• Brief
Say how many of the lines below contain the word "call"; nothing else belongs in the answer.

———

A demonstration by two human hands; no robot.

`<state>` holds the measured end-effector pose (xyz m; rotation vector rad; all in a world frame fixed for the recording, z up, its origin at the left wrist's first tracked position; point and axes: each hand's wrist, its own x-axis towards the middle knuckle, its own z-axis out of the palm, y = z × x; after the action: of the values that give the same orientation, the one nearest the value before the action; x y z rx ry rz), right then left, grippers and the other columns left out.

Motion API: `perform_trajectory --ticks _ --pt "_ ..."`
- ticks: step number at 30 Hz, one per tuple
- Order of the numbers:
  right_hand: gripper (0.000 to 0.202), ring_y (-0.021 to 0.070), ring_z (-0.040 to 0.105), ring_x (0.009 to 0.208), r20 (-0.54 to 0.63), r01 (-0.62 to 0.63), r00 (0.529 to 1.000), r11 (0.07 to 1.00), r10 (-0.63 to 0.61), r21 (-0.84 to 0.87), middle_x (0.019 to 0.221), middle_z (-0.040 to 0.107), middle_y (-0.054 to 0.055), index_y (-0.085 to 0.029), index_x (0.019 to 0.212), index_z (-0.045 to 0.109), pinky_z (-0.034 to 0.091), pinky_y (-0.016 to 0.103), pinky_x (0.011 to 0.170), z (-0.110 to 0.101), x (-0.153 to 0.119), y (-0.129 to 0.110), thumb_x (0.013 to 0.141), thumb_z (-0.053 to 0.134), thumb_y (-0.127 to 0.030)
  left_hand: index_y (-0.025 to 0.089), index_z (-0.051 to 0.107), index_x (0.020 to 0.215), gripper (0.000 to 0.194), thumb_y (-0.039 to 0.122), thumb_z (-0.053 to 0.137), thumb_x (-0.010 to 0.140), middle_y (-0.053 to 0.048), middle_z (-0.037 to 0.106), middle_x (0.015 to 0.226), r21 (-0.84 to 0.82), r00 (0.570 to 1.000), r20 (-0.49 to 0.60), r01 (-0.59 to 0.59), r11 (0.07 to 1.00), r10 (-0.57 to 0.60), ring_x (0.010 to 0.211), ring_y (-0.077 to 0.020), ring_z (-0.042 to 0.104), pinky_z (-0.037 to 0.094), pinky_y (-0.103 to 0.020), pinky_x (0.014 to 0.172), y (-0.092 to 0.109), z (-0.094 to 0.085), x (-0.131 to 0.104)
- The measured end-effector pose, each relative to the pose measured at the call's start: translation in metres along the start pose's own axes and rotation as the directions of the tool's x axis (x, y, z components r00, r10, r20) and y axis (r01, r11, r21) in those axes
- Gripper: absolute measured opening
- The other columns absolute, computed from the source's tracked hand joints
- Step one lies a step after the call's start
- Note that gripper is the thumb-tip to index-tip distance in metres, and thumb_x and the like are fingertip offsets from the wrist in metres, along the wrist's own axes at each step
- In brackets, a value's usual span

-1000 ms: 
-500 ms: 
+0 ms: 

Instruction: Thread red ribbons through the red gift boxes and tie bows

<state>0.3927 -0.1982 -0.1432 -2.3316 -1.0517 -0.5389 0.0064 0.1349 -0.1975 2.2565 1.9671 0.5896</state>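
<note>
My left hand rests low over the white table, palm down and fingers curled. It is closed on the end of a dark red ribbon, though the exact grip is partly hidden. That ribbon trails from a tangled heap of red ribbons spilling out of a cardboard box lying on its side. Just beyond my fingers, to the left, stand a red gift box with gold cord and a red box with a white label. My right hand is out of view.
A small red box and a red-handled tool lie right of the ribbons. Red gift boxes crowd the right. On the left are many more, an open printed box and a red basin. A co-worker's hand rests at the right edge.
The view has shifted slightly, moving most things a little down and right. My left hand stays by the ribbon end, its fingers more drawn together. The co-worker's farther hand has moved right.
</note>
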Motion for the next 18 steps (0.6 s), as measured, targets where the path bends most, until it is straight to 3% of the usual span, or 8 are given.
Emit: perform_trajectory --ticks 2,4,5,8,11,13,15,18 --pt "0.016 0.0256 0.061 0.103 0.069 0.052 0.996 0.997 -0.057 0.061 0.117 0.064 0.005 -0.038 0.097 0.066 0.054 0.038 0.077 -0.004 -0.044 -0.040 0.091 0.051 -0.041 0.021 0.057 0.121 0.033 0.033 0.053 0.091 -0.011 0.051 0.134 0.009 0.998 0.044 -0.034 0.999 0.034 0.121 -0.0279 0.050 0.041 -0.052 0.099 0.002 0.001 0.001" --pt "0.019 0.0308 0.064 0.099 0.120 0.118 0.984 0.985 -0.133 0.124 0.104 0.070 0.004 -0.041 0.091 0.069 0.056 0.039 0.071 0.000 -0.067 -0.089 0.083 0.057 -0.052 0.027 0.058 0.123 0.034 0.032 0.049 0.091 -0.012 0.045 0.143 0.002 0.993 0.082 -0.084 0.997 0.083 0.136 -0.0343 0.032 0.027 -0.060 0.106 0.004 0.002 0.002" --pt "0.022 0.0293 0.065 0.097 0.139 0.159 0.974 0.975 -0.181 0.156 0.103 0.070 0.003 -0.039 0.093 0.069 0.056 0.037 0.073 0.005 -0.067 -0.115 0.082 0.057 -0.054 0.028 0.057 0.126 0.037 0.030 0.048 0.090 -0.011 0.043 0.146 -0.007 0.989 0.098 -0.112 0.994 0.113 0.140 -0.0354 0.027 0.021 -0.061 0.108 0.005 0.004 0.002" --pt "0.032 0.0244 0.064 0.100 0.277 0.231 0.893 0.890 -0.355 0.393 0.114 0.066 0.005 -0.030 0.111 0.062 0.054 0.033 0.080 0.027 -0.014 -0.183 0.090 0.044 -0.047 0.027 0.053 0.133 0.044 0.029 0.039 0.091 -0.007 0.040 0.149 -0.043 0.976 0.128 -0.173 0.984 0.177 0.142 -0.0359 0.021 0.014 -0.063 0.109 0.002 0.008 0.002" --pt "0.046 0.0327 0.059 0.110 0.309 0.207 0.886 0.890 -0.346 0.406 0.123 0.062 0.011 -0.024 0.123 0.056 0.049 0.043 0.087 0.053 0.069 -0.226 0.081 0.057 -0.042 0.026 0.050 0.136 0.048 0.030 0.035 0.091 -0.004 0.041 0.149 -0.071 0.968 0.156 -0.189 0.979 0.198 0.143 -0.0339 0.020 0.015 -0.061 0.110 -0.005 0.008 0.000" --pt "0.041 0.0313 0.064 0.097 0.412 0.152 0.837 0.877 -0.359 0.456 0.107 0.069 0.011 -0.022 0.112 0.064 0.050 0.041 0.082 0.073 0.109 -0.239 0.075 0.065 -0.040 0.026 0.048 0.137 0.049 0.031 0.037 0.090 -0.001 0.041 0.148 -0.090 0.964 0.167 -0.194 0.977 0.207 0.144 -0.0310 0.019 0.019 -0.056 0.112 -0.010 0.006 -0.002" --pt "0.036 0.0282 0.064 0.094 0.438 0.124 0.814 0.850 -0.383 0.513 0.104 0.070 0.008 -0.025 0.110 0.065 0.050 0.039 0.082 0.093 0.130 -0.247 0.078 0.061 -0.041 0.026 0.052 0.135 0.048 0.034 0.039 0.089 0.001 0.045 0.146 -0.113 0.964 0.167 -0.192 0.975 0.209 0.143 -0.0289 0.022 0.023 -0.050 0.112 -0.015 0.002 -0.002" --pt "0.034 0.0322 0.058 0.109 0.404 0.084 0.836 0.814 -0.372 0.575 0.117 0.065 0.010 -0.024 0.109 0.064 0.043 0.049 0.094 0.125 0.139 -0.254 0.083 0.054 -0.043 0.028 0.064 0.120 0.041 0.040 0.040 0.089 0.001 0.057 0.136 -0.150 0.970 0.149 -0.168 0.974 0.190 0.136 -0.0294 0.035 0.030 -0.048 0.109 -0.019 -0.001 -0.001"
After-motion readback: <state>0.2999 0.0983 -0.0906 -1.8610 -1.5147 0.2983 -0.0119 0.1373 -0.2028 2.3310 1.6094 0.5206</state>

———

• Exercise output
2